:: DATA ::
—————
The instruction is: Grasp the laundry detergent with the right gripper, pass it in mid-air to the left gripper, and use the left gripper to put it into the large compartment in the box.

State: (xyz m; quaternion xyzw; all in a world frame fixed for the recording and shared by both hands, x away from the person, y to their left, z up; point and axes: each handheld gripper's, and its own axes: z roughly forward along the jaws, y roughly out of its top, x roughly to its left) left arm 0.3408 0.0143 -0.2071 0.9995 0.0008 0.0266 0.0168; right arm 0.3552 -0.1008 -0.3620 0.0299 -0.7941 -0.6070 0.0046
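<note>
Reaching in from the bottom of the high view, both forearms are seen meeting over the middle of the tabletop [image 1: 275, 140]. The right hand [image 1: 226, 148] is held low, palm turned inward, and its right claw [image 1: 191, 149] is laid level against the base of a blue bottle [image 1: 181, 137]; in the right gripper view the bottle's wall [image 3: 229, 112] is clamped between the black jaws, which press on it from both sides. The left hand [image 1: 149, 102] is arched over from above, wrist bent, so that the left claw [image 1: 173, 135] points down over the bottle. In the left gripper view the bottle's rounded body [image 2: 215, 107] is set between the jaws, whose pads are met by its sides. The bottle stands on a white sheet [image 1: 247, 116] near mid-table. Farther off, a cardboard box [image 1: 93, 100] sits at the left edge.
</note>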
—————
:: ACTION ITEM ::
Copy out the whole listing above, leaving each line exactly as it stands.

:: RESPONSE TO THIS TASK ::
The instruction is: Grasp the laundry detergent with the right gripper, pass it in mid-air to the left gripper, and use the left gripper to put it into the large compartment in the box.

State: (xyz m; quaternion xyzw; all in a world frame fixed for the recording and shared by both hands, x away from the person, y to their left, z up; point and axes: each handheld gripper's, and its own axes: z roughly forward along the jaws, y roughly out of its top, x roughly to its left) left arm 0.3408 0.0143 -0.2071 0.9995 0.0008 0.0266 0.0168; right arm 0.3552 -0.1008 -0.3620 0.0299 -0.7941 -0.6070 0.0046
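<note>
Reaching in from the bottom of the high view, both forearms are seen meeting over the middle of the tabletop [image 1: 275, 140]. The right hand [image 1: 226, 148] is held low, palm turned inward, and its right claw [image 1: 191, 149] is laid level against the base of a blue bottle [image 1: 181, 137]; in the right gripper view the bottle's wall [image 3: 229, 112] is clamped between the black jaws, which press on it from both sides. The left hand [image 1: 149, 102] is arched over from above, wrist bent, so that the left claw [image 1: 173, 135] points down over the bottle. In the left gripper view the bottle's rounded body [image 2: 215, 107] is set between the jaws, whose pads are met by its sides. The bottle stands on a white sheet [image 1: 247, 116] near mid-table. Farther off, a cardboard box [image 1: 93, 100] sits at the left edge.
</note>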

Nothing else is needed to complete this exercise.